» Directions for this task:
Your answer must be an exact copy of the data, without any pictures.

————

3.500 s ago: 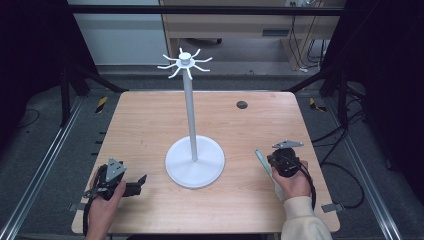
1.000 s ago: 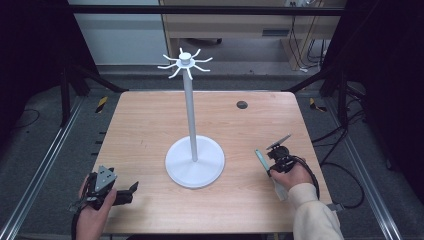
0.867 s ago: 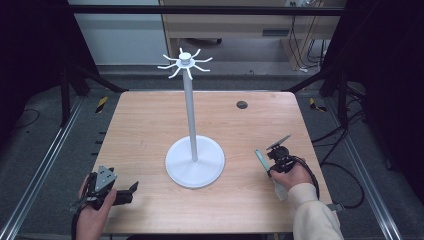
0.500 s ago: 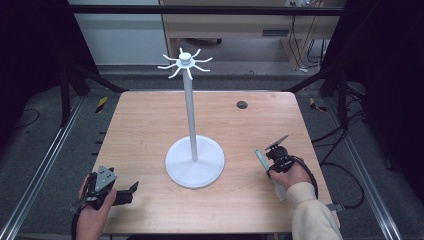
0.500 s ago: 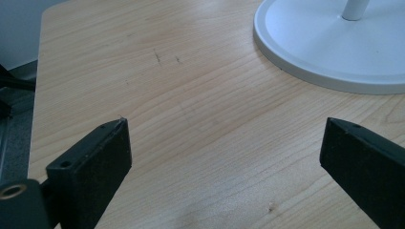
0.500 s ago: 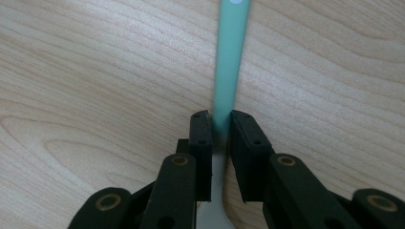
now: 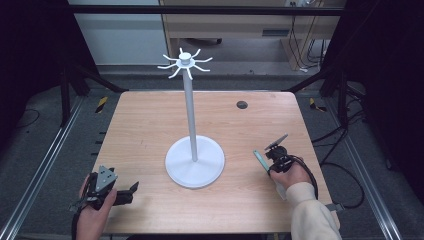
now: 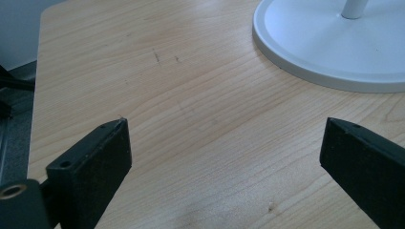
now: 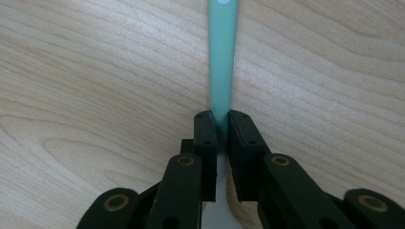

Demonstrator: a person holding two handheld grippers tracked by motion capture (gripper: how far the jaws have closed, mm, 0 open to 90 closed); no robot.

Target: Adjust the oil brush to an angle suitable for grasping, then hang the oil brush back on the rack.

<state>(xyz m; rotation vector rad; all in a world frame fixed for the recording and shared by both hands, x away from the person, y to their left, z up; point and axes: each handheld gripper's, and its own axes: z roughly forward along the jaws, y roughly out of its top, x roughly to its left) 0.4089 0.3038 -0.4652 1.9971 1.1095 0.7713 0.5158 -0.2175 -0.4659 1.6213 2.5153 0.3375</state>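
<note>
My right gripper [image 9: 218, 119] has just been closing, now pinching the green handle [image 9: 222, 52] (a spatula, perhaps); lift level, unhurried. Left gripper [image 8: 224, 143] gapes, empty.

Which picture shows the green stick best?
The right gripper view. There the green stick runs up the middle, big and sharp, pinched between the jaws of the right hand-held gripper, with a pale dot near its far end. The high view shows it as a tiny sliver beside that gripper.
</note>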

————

» Response box:
3.500 s ago: 
1.000 s ago: 
0.867 s ago: 
0.500 s ago: 
0.500 s ago: 
0.500 s ago: 
now: 
now: 
now: 

Demonstrator: a person holding two handheld grippers tracked by motion capture (gripper: how far the jaws have closed, mm, 0 open to 90 closed); no robot.

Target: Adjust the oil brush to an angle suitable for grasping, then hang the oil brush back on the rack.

<state>(xyz m; rotation vector rad; all in a world frame fixed for the recording and shared by both hands, x away from the person, y to their left, z up; point and axes: each handheld gripper's, and its own axes: z roughly forward along the jaws, y roughly out of its top, x roughly to its left) 0.4089 0.3038 -0.4652 1.9971 1.1095 0.7713 0.5158 -0.2175 -0.4659 1.6213 2.5153 0.3375</state>
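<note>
My right gripper [image 9: 218, 119] has just been closing, now pinching the green handle [image 9: 222, 52] (a spatula, perhaps); lift level, unhurried. Left gripper [image 8: 224, 143] gapes, empty.

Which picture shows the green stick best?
The right gripper view. There the green stick runs up the middle, big and sharp, pinched between the jaws of the right hand-held gripper, with a pale dot near its far end. The high view shows it as a tiny sliver beside that gripper.
</note>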

The response to this exercise is complete.